The delays to the expansion underscore the impracticality of the Mugabe government’s efforts to force platinum producers to build a refinery in the country before the end of the year.

Also on BusinessDay's mining pages, analysis of the probable impact of Indonesia's ban on the export of mineral ores.

Describing the ban as one of President Susilo Bambang Yudhoyono's most far-reaching economic policy decisions since he took office nearly a decade ago, BusinessDay says halting exports of nickel ore could spark the biggest shake-up in years in the global nickel industry, with China likely to suffer most.

The ban is intended to boost Indonesia’s profits from its mineral wealth by forcing miners to process ore before export.

According to a story in this morning's Nairobi-based Daily Nation, the US Federal Bureau of Investigation believes the four gunmen who attacked the Westgate shopping centre in Nairobi last September died during the subsequent intervention be security forces.

The FBI’s legal attaché in Nairobi says his organisation had found no evidence that the attackers escaped.

Investigations are continuing in a bid to identify the terror network involved in the attack.

In Uganda, The Daily Monitor reports that President Yoweri Museveni and his Rwandan counterpart Paul Kagame are to meet later today to discuss security issues.

The two leaders will be joined by police chiefs from at least 16 countries for the two-day retreat at which they will discuss the prevention of events similar to those in Arab countries that led to the overthrow of several governments.

The meeting comes at a time when there is growing concerns about human right abuses by the Ugandan police, with civil society blaming the service for using excessive force during demonstrations.

According The East African newspaper, regional governments are sharply divided over military intervention in South Sudan. This as peace talks in Addis Ababa flounder over political detainees and the presence in South Sudan of Ugandan troops.

President Salva Kiir last week expressed his frustration with neighbouring countries for their failure to sanction military intervention to help him quell the rebellion led by his former deputy, Riek Machar.

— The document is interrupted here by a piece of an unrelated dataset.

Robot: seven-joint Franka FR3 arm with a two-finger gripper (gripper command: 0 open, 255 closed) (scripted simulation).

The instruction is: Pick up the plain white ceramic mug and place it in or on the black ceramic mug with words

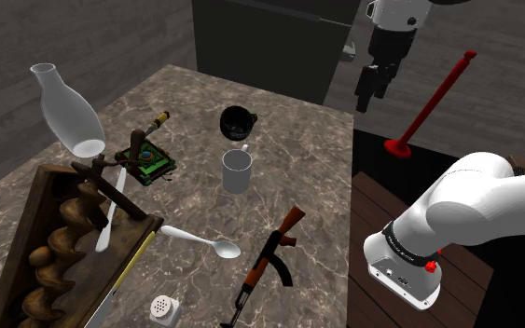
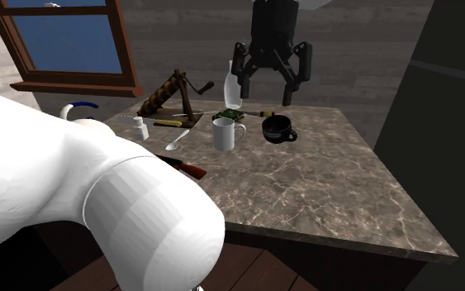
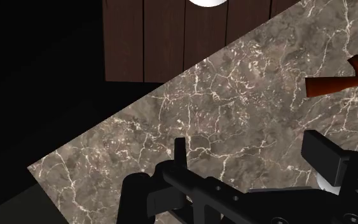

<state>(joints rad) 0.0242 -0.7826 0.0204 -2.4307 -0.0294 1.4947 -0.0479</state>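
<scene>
The plain white handled mug (image 1: 237, 171) stood upright on the marbled tabletop (image 1: 311, 163), near the squat black mug (image 1: 237, 122). The all-black two-finger gripper (image 2: 268, 84) hung above them, fingers apart and empty. Stiff, smooth and likely brittle, the white mug seemed best pinched across one rim wall.

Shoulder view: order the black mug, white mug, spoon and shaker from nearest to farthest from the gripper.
Measured from the gripper, which hangs high at the shoulder view's upper right:
1. The black mug and the white mug, one behind the other mid-way across the table: too close to call.
2. The spoon, closer to the camera.
3. The shaker, at the picture's bottom edge.
</scene>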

Uganda sent troops, officially to help with the safe evacuation of Ugandan nationals from the conflict zone, but Kenya and Ethiopia have resisted Kiir’s appeal for military intervention, opting to pursue diplomatic options.

Also in the regional daily, a report that President Museveni faces rebellion over Uganda's recently passed anti-gay law.

As he moves to defuse a potentially damaging falling out with Western donors over a law that criminalises same-sex relations, President Museveni faces opposition from within the ruling National Resistance Movement and from the religious right concerned about what it sees as declining moral standards.

Museveni will convene a meeting of the National Resistance Movement party caucus next month in an effort to get party hardliners to moderate their position on the Anti-Homosexuality Bill 2012, which prescribes life imprisonment for people convicted of engaging in same-sex relations. The new law has been widely condemned outside Uganda.